Description
Elasticsearch version (bin/elasticsearch --version
): 7.5.2
Plugins installed: []
JVM version (java -version
): 7.5.2
OS version (uname -a
if on a Unix-like system): docker
Description of the problem including expected versus actual behavior:
Bucket Aggregation size setting should never throw too_many_buckets_exception if size is less than respect search.max_buckets. If I have a simple terms aggregation (no nesting) then I'd think it would always return the max number of buckets as determined by the size property. I get that for accuracy more records might be returned from various shards which may be over the 10k limit but my end result returned should be <= 10k as defined by the size property.
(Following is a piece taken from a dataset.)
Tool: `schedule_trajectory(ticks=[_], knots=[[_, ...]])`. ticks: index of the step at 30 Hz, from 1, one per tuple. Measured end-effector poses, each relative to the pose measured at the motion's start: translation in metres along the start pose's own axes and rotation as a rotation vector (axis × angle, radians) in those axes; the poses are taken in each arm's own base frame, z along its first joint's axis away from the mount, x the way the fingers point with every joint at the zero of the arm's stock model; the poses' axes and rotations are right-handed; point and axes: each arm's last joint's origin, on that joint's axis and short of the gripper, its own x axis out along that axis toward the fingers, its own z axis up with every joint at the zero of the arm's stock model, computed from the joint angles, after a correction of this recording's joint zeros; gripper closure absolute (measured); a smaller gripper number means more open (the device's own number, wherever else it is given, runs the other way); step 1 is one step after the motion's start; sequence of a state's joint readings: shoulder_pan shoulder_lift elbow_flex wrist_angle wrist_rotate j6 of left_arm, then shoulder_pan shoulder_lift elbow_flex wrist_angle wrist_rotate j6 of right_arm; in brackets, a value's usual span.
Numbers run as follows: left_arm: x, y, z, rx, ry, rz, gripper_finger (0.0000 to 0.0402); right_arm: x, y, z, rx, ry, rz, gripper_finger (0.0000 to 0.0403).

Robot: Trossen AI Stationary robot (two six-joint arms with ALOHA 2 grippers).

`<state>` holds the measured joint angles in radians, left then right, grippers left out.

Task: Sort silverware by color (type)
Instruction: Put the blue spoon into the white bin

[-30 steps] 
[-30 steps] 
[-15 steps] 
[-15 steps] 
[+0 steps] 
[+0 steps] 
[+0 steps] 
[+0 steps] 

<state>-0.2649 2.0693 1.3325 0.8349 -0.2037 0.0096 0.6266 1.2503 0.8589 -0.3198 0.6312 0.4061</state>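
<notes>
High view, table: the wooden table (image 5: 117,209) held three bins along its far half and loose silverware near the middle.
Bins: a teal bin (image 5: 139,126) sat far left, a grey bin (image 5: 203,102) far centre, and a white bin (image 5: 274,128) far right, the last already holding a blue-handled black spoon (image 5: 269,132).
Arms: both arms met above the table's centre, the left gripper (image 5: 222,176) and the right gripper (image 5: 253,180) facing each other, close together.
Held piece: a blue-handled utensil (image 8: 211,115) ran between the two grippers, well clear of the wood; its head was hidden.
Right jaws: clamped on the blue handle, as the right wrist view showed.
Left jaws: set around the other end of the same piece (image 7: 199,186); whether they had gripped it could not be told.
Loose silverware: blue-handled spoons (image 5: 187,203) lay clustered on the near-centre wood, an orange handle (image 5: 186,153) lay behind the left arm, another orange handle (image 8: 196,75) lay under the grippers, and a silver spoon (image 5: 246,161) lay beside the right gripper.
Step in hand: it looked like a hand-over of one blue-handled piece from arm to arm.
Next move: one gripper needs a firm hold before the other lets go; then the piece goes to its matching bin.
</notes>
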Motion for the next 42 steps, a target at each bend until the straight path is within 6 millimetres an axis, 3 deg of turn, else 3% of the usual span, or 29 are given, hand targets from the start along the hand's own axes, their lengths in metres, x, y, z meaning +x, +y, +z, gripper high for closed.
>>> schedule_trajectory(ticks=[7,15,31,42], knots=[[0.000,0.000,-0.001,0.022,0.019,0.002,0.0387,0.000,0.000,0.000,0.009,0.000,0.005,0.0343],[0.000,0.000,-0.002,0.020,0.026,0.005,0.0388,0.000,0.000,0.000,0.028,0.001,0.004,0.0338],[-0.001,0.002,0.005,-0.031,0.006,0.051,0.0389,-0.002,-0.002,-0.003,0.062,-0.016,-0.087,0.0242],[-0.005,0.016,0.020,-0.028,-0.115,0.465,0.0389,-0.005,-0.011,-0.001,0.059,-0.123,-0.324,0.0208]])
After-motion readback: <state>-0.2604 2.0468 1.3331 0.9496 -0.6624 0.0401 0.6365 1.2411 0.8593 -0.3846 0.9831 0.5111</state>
TLDR: I don't care what queries happen behind the scenes to get me my 10k buckets. All I care about is I get my 10k buckets which is valid size as it's <= search.max_buckets
:-)
Steps to reproduce:
Assuming I have more than 10k unique document ids..
POST /events/_search
{
"aggs": {
"terms_id": {
"meta": {
"@field_type": "keyword"
},
"terms": {
"field": "id",
"size": 10000
}
}
}
Should return 10k unique buckets with an id in each bucket..
What happens is:
{
"error": {
"root_cause": [
{
"type": "too_many_buckets_exception",
"reason": "Trying to create too many buckets. Must be less than or equal to: [10000] but was [10001]. This limit can be set by changing the [search.max_buckets] cluster level setting.",
"max_buckets": 10000
}
],
"type": "search_phase_execution_exception",
"reason": "all shards failed",
"phase": "query",
"grouped": true,
"failed_shards": [
{
"shard": 0,
"index": "events",
"node": "8v-46gnFQWGp2EsalBzwYw",
"reason": {
"type": "too_many_buckets_exception",
"reason": "Trying to create too many buckets. Must be less than or equal to: [10000] but was [10001]. This limit can be set by changing the [search.max_buckets] cluster level setting.",
"max_buckets": 10000
}
}
]
},
"status": 503
}
Reasoning:
I'd love to learn more why this happens, if we could get a detailed response on this choice that would be greatly appreciated. I know I wasn't the only one as it was discussed here too: https://discuss.elastic.co/t/large-aggregate-too-many-buckets-exception/189091/15
If I'm understanding this issue correctly, wouldn't the following scenario also throw this error. Let's say I have two shards and shard 1 contains 10k+ unique ids and shard2 contains 10k+ different unique ids. The combination of both of them being queried would return 20k buckets that need to be merged down into the respected bucket size of 10k. But creating 1 bucket over the max behind the scenes would throw this error.